EP by The Future Sound of London
- Released: March 31, 1997
- Recorded: Earthbeat Studios, London.
- Genres: EDM; big beat; electronic rock;
- Length: 48:21
- Labels: Virgin Cat.VSCDX 1616 Astralwerks Cat. ASW 6196
- Producer: FSOL

The Future Sound of London chronology
| "My Kingdom" (1996) | We Have Explosive (1997) | "Stakker Humanoid 2001" (2001) |

= We Have Explosive =

"We Have Explosive" is a song by The Future Sound of London, released in 1997. It was the band's most successful single, getting to number 12 in the UK Singles Chart in 1997. It features prominent sampling of the Run-DMC album Tougher Than Leather. Part three also samples "Rockchester" by Fats Comet.

Professional ratings
Review scores
| Source | Rating |
| Allmusic | link |

==The single==
The successful standout single from FSOL's Dead Cities LP was, as with other FSOL singles, released with a plethora of remixed versions of it. It is a harder, more techno-oriented song, which is rare for the band; the track became well known to many after being featured in the 1996 hit video game wipE'out" 2097. The song is the first track on the soundtrack, remixes of it were also featured on the other versions of the soundtrack; the "Herd Killing" mix was used in the intro sequence.

A remixed version also appeared on the soundtrack for Mortal Kombat Annihilation.

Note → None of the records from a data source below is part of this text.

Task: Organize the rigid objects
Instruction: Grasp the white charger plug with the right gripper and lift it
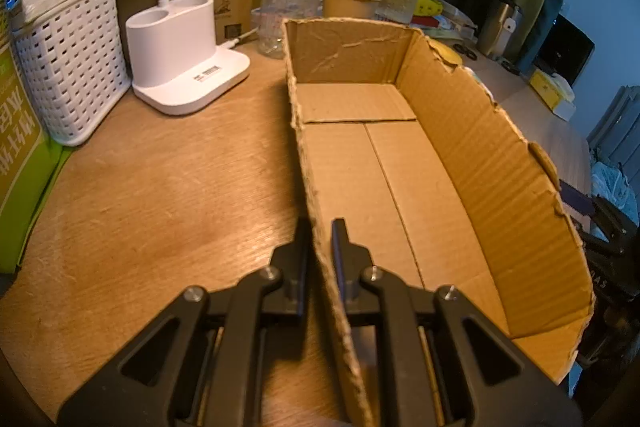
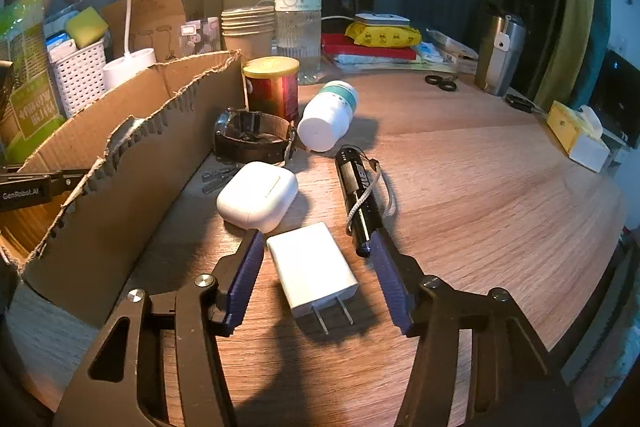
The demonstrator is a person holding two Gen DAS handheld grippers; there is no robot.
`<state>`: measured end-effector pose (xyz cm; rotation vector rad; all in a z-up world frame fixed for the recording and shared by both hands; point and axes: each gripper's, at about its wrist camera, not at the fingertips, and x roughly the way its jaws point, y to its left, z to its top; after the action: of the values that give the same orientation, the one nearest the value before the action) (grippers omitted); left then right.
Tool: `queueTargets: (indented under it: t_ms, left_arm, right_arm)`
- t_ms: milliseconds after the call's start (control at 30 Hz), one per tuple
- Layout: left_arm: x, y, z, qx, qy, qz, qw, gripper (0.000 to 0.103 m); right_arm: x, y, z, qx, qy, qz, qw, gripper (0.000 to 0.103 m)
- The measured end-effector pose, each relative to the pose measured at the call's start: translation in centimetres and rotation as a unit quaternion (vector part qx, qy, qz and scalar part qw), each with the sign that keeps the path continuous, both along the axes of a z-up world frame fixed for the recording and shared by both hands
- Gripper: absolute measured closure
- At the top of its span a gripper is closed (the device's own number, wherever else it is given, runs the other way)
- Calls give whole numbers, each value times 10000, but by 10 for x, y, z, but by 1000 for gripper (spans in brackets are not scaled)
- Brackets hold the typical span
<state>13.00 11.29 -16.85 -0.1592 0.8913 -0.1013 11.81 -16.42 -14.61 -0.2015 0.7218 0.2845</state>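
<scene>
Cardboard box (image 1: pixel 400 167) wall in clamped left fingers (image 1: pixel 340 247) — right fingers (image 2: pixel 248 267) apart around charger (image 2: pixel 310 267).

one cardboard box (image 1: pixel 400 163) sits on one wooden table (image 1: pixel 160 195). two grippers: the left gripper (image 1: pixel 320 239) at 6 o'clock in its view, the right gripper (image 2: pixel 316 259) at 6 o'clock in its own. beside the box lie one charger (image 2: pixel 310 267), one earbud case (image 2: pixel 258 197), one flashlight (image 2: pixel 358 197), one watch (image 2: pixel 252 137), one pill bottle (image 2: pixel 328 117) and one red tin (image 2: pixel 272 87). toward 12 o'clock stand one water bottle (image 2: pixel 297 7) and one stack of paper cups (image 2: pixel 248 31); at 10 o'clock, one white basket (image 1: pixel 72 63) and one lamp base (image 1: pixel 180 59). two scissors (image 2: pixel 440 83) lie at 2 o'clock.
</scene>
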Motion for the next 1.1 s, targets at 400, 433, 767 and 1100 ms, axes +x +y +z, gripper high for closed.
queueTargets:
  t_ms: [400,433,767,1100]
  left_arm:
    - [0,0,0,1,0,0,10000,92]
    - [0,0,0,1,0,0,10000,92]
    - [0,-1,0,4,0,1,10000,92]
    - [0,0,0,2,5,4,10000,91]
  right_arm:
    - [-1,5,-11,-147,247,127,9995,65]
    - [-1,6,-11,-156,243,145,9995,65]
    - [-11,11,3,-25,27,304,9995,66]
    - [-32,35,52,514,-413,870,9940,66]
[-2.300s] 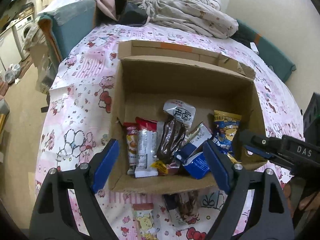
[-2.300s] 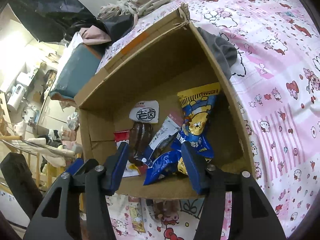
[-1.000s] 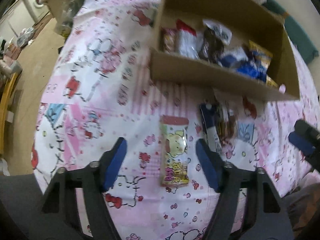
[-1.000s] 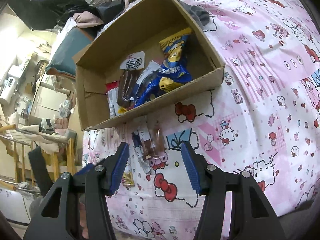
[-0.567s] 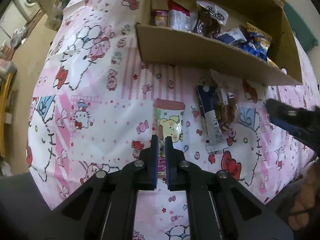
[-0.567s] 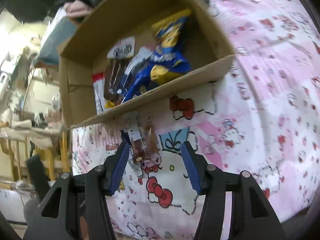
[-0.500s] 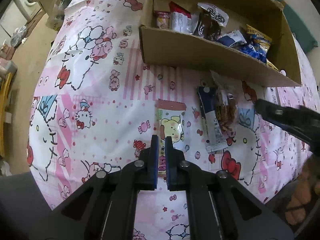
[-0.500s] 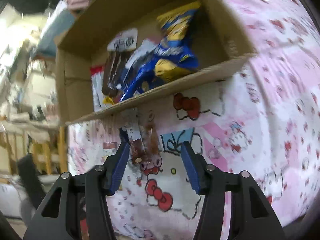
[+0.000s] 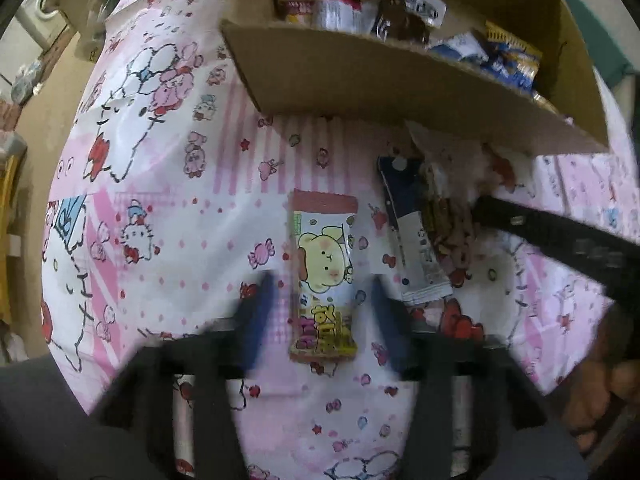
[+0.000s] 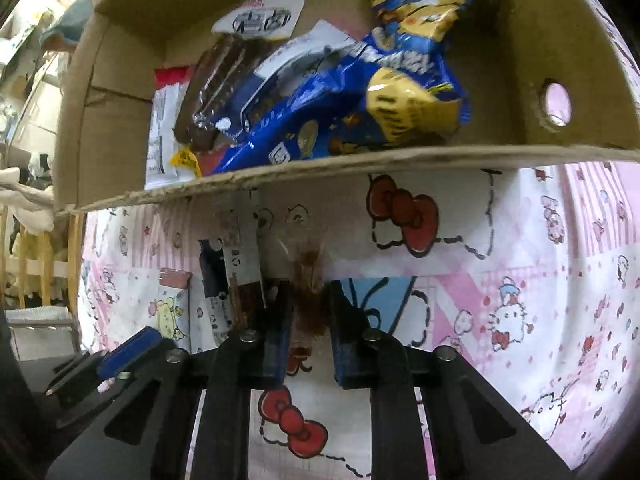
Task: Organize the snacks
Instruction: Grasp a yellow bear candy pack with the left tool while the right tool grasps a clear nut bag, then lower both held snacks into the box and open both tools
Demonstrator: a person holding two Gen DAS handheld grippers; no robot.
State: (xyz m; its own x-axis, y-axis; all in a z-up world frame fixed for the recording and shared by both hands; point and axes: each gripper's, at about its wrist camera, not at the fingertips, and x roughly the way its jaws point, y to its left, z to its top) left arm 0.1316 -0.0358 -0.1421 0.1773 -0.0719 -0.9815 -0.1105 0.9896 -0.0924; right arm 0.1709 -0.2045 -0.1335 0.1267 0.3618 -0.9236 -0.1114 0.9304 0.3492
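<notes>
A cardboard box [image 9: 360, 76] holds several snack packets on the pink cartoon-print sheet. In front of it lie a white puppy-print snack bar [image 9: 325, 276], a navy and white packet [image 9: 416, 248] and a clear packet of brown snacks [image 10: 308, 280]. My left gripper [image 9: 324, 300] is open, its blurred blue fingers on either side of the puppy-print bar's lower half. My right gripper [image 10: 308, 332] has its fingers closed to a narrow gap around the near end of the clear brown packet. It shows as a dark arm in the left wrist view [image 9: 560, 236].
The box's near wall [image 10: 360, 164] stands just beyond both grippers. Blue and yellow packets [image 10: 376, 92] fill the box's right side. The bed edge, floor and a wooden rack [image 10: 36, 264] lie to the left.
My left gripper, shut half a second ago, has opened around the puppy-print bar. My right gripper has dropped to the clear brown packet and narrowed around it.
</notes>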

The song also appears during the credits of Black Mirror Season 7 episode "Plaything."

==Track listing==
The track listing below is the "CD-Maxi" listing.
1. "We Have Explosive (Pt. 1)" (7:19)
2. "We Have Explosive (Pt. 2) (Remixed by Leon Mar)" (2:48)
3. "We Have Explosive (Pt. 3)" (5:04)
4. "We Have Explosive (Pt. 4)" (6:17)
5. "We Have Explosive (Pt. 5)" (7:53)
6. "We Have Explosive (Oil Funk Remix)" (3:36)
7. "We Have Explosive (Mantronik Plastic Formula #1)" (5:38)
8. "We Have Explosive (Oil Dub)" (6:23)
9. "We Have Explosive (Radio Mix)" (3:27)

==Chart position==

| Year | Chart | Position |
|---|---|---|
| 1997 | UK Singles Chart | #12 |

==Crew credits==
- Artwork By [Additional Design] - Ian Kay
- Artwork By [Layout And Typography] - FSOL
- Artwork By [Oil Texture] - Buggy G Riphead
- Artwork By [Sleeve Image] - Run Wrake from the film Juke Box
- Engineer - Yage
- Producer, Written-By - Future Sound Of London, The
- Samples of Guitar stab, wah guitar and vocal yell from, among other things, Run DMC LP "Tougher Than Leather".